:: WORK INSTRUCTION ::
Your task is to retype, exactly and with nothing else, every line from the one containing "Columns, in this" to the end of the listing.

:: SUPPLIED MATERIAL ::
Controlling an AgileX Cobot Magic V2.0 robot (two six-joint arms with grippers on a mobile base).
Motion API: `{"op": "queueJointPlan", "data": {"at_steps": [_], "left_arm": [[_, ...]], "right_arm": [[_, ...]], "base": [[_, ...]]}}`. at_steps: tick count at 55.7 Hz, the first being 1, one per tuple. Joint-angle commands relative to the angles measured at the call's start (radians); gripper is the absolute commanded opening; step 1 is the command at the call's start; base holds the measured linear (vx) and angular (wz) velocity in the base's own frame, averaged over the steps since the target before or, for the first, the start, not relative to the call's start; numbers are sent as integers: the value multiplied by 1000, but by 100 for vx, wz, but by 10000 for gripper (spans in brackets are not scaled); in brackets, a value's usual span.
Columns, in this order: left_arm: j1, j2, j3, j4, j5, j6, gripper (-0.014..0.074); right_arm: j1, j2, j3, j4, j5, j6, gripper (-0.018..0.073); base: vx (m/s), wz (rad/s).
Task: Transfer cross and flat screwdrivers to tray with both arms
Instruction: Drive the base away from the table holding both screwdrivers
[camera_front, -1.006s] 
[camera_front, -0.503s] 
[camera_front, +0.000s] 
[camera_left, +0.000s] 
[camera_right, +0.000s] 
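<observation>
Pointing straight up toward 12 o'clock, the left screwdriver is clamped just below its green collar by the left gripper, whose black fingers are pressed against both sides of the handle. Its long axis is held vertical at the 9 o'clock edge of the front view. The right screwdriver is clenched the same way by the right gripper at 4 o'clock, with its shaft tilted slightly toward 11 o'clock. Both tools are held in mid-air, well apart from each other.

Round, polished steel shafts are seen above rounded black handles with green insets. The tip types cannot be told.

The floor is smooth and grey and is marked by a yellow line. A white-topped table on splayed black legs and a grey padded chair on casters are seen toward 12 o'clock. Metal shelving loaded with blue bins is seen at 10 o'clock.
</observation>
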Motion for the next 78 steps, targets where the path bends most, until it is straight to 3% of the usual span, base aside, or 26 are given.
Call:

:: PROBLEM SOLUTION ::
Columns, in this order: left_arm: j1, j2, j3, j4, j5, j6, gripper (-0.014..0.074); right_arm: j1, j2, j3, j4, j5, j6, gripper (-0.018..0.073); base: vx (m/s), wz (rad/s).
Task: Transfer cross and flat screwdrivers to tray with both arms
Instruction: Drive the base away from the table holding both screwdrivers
[camera_front, -1.006s] 
[camera_front, -0.503s] 
[camera_front, +0.000s] 
[camera_left, +0.000s] 
[camera_right, +0.000s] 
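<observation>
Pointing straight up toward 12 o'clock, the left screwdriver is clamped just below its green collar by the left gripper, whose black fingers are pressed against both sides of the handle. Its long axis is held vertical at the 9 o'clock edge of the front view. The right screwdriver is clenched the same way by the right gripper at 4 o'clock, with its shaft tilted slightly toward 11 o'clock. Both tools are held in mid-air, well apart from each other.

Round, polished steel shafts are seen above rounded black handles with green insets. The tip types cannot be told.

The floor is smooth and grey and is marked by a yellow line. A white-topped table on splayed black legs and a grey padded chair on casters are seen toward 12 o'clock. Metal shelving loaded with blue bins is seen at 10 o'clock.
</observation>
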Motion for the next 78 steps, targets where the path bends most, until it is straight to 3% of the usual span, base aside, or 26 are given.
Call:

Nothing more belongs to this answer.